For years, RNA has seemed an elusive tool in nanotechnology research—easily manipulated into a variety of structures, yet susceptible to quick destruction when confronted with a commonly found enzyme.
"The enzyme RNase cuts RNA randomly into small pieces, very efficiently and within minutes," explains Peixuan Guo, PhD, Dane and Mary Louise Miller Endowed Chair and professor of biomedical engineering at the University of Cincinnati (UC). "Moreover, RNase is present everywhere, making the preparation of RNA in a lab extremely difficult."
But by replacing a chemical group in the macromolecule, Guo says he and fellow researchers have found a way to bypass RNase and create stable three-dimensional configurations of RNA, greatly expanding the possibilities for RNA in nanotechnology (the engineering of functional systems at the molecular scale).
Their results, "Fabrication of Stable and RNase-Resistant RNA Nanoparticles Active in Gearing the Nanomotors for Viral DNA Packaging," are published online in the journal ACS Nano.

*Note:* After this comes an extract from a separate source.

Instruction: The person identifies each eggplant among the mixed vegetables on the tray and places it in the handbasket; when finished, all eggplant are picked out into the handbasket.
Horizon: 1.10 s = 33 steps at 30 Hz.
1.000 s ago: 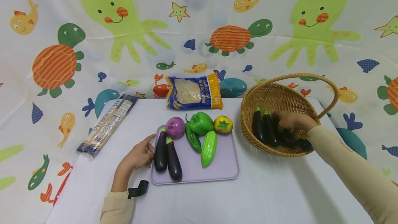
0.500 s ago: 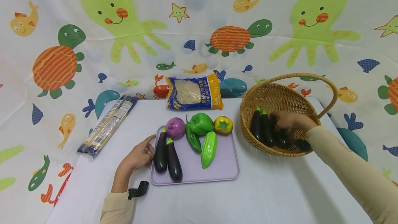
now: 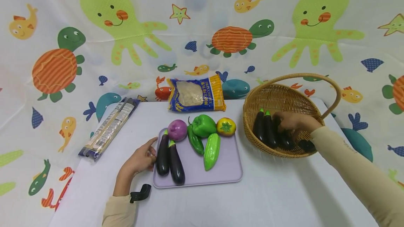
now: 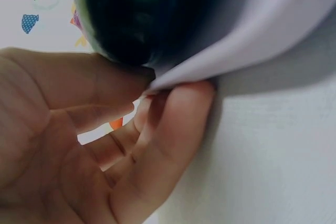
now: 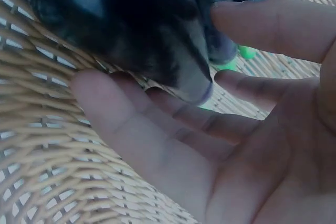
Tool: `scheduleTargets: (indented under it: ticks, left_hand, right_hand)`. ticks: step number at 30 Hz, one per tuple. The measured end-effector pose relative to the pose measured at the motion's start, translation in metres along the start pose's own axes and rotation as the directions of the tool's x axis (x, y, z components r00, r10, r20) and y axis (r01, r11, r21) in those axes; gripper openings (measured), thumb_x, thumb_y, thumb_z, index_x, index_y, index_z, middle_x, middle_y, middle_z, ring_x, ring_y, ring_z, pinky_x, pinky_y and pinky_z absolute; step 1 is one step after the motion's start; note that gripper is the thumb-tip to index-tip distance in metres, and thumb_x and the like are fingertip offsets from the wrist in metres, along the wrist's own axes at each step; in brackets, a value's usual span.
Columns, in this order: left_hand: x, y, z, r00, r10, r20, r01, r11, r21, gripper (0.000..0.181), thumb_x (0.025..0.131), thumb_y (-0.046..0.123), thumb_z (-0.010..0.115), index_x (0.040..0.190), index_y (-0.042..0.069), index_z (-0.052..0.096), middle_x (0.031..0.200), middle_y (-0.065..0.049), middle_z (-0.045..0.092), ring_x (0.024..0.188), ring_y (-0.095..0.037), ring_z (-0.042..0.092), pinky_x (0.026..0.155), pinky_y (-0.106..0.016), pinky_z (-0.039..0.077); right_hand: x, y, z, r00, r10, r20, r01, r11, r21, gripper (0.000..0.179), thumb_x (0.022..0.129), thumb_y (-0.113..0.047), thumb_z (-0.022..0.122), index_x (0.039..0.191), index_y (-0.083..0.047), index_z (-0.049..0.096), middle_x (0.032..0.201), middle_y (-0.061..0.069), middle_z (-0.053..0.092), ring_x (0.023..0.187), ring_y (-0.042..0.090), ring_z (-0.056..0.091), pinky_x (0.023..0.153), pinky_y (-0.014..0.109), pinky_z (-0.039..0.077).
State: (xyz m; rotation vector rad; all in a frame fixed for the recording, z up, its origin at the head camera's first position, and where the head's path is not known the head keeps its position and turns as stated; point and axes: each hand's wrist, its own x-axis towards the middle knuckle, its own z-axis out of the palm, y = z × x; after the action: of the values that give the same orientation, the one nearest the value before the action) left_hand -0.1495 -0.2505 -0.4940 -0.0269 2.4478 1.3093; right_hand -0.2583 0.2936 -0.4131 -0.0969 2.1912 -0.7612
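Note:
My left hand [image 3: 139, 160] pinches the left rim of a lilac tray [image 3: 202, 179] between thumb and fingers; the left wrist view shows the rim [image 4: 210, 64] there, under the end of a dark eggplant [image 4: 136, 14]. On the tray lie two eggplants [image 3: 177, 165], a purple onion [image 3: 177, 130], a green pepper [image 3: 202, 126], a green chili [image 3: 195, 141], a pale green gourd-like vegetable [image 3: 212, 151] and a yellow-red fruit [image 3: 226, 126]. Inside a wicker basket [image 3: 284, 97], my right hand [image 3: 296, 122] touches an eggplant [image 5: 121, 30] with loosely extended fingers. More eggplants [image 3: 269, 130] lie to its left.
A blue and yellow pasta bag [image 3: 197, 94] stands at the back of the white table [image 3: 252, 199]. At the left lies a long noodle packet [image 3: 110, 127]. The basket's tall handle [image 3: 303, 75] arches above my right hand. A sea-creature-print curtain [image 3: 202, 45] hangs behind.
Inside the basket, the eggplants have shifted slightly left beside my right hand, which has moved a little. My left hand stays on the tray rim. The head view has tilted slightly.

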Motion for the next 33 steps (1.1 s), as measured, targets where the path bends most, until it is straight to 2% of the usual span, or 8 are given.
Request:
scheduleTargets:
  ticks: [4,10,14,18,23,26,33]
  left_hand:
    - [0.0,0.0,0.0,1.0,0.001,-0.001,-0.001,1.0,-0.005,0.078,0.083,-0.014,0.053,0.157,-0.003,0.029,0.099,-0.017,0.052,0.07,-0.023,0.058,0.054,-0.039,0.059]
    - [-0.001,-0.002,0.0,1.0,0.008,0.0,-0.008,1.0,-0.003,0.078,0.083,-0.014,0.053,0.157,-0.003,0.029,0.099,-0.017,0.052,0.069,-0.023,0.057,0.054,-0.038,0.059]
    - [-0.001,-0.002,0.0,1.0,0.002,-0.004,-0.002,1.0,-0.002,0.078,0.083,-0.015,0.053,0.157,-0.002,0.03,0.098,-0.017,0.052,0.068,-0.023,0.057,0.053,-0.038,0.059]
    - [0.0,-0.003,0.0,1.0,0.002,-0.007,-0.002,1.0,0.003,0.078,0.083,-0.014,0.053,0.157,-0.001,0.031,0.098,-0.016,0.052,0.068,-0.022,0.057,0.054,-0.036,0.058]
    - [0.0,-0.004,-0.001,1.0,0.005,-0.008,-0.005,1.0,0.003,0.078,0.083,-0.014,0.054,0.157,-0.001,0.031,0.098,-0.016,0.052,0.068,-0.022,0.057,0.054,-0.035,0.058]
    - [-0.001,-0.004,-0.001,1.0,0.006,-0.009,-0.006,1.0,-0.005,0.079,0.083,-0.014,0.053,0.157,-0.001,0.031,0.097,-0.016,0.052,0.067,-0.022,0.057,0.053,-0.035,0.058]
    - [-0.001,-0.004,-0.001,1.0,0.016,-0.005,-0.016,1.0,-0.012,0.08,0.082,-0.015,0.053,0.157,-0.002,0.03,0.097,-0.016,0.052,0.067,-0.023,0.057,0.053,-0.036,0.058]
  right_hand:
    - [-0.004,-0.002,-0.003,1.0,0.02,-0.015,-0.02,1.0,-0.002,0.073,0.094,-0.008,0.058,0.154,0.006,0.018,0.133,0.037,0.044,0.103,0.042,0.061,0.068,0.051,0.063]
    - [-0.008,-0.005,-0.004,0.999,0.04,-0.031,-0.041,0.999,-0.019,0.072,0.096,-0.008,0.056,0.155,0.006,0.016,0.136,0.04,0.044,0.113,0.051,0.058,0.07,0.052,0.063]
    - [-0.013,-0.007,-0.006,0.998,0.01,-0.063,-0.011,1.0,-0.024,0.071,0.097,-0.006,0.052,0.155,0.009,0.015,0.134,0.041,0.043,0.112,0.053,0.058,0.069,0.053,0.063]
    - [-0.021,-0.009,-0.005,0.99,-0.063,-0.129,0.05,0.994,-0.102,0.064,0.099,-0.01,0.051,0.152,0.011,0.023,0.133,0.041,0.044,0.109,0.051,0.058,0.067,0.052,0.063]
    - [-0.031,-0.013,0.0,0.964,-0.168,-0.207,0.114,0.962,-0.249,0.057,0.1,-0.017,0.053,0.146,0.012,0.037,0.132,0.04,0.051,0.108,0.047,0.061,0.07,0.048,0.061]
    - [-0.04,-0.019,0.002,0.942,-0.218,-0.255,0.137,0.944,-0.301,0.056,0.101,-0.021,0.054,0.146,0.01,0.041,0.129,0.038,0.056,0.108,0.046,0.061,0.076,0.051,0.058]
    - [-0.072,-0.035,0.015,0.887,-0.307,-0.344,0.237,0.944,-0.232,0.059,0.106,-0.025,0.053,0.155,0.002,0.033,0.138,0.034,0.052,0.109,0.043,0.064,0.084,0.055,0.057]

In their work, Guo and his colleagues focused on the ribose rings that, together with alternating phosphate groups, form the backbone of RNA. By changing one section of the ribose ring, Guo and his team altered the structure of the molecule, making it unable to bind with RNase and able to resist degradation.

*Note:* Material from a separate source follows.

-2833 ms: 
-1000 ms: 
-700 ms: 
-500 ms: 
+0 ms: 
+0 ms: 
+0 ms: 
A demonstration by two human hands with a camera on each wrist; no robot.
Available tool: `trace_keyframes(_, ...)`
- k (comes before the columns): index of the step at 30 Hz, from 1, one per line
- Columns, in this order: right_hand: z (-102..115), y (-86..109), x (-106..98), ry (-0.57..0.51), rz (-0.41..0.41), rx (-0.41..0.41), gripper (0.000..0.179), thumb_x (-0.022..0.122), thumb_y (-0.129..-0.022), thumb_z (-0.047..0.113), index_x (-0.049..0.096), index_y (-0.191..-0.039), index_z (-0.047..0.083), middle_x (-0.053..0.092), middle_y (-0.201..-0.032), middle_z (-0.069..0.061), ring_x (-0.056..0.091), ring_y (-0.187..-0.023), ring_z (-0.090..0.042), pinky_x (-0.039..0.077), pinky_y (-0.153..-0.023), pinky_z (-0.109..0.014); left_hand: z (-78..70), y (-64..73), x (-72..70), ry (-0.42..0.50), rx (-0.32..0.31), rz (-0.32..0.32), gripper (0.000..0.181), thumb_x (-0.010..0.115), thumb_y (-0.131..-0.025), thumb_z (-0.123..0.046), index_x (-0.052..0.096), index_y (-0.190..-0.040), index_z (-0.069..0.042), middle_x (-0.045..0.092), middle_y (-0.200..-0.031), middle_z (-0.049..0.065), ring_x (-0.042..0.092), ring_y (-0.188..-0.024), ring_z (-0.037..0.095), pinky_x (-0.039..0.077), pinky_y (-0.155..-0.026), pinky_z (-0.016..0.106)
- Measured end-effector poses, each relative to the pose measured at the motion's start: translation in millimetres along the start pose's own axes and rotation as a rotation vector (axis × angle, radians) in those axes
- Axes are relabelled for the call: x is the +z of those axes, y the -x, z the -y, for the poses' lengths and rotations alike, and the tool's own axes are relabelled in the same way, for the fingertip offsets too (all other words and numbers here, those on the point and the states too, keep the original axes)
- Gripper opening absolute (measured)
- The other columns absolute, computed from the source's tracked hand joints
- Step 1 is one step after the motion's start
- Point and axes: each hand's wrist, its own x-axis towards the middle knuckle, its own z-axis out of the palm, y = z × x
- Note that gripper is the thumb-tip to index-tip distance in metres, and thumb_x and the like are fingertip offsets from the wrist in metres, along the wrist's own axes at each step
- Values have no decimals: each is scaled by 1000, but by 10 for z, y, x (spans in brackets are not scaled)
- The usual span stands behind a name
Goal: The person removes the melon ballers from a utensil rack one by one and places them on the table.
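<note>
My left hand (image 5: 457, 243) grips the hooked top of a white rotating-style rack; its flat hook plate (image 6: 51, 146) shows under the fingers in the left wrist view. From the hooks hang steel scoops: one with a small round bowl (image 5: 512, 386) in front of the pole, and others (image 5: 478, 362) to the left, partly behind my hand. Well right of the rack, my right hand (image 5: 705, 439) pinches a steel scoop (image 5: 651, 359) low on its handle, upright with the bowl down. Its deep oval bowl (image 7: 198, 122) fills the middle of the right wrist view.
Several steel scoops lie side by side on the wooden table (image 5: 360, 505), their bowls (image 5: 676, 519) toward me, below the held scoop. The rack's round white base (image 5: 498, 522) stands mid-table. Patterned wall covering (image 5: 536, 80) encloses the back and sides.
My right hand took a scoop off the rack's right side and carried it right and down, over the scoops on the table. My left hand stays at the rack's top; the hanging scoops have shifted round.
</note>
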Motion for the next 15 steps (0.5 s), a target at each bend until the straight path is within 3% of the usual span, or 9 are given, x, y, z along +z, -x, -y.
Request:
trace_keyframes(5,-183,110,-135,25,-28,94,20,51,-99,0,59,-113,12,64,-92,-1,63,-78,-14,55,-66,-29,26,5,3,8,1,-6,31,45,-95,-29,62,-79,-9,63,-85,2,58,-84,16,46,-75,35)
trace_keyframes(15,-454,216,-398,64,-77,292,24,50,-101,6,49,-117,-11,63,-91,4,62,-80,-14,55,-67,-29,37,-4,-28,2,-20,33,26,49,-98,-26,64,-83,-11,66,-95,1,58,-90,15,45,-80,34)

"RNase interaction with RNA requires a match of structural conformation," says Guo. "When RNA conformation has changed, the RNase cannot recognize RNA and the binding becomes an issue."
While he says previous researchers have shown this alteration makes RNA stable in a double helix, they did not study its potential to affect the folding of RNA into a three-dimensional structure necessary for nanotechnology.
After creating the RNA nanoparticle, Guo and his colleagues successfully used it to power the DNA packaging nanomotor of bacteriophage phi29, a virus that infects bacteria.
"We found that the modified RNA can fold into its 3-D structure appropriately, and can carry out its biological functions after modification," says Guo. "Our results demonstrate that it is practical to produce RNase-resistant, biologically active, and stable RNA for application in nanotechnology."
Because stable RNA molecules can be used to assemble a variety of nanostructures, Guo says they are an ideal tool to deliver targeted therapies to cancerous or viral-infected cells:
"RNA nanoparticles can be fabricated with a level of simplicity characteristic of DNA while possessing versatile structure and catalytic function similar to that of proteins. With this RNA modification, hopefully we can open new avenues of study in RNA nanotechnology."
Guo serves as director of UC's National Institutes of Health (NIH) Nanomedicine Development Center and Nanobiomedical Center. This work was funded by grants from the NIH.
Co-authors include Jing Liu, Mathieu Cinier and Yi Shu from UC, Chaoping Chen from Colorado State University, Guanxin Shen from Huazhong University of Science and Technology in China, and Songchuan Guo from Kylin Therapeutics, Inc.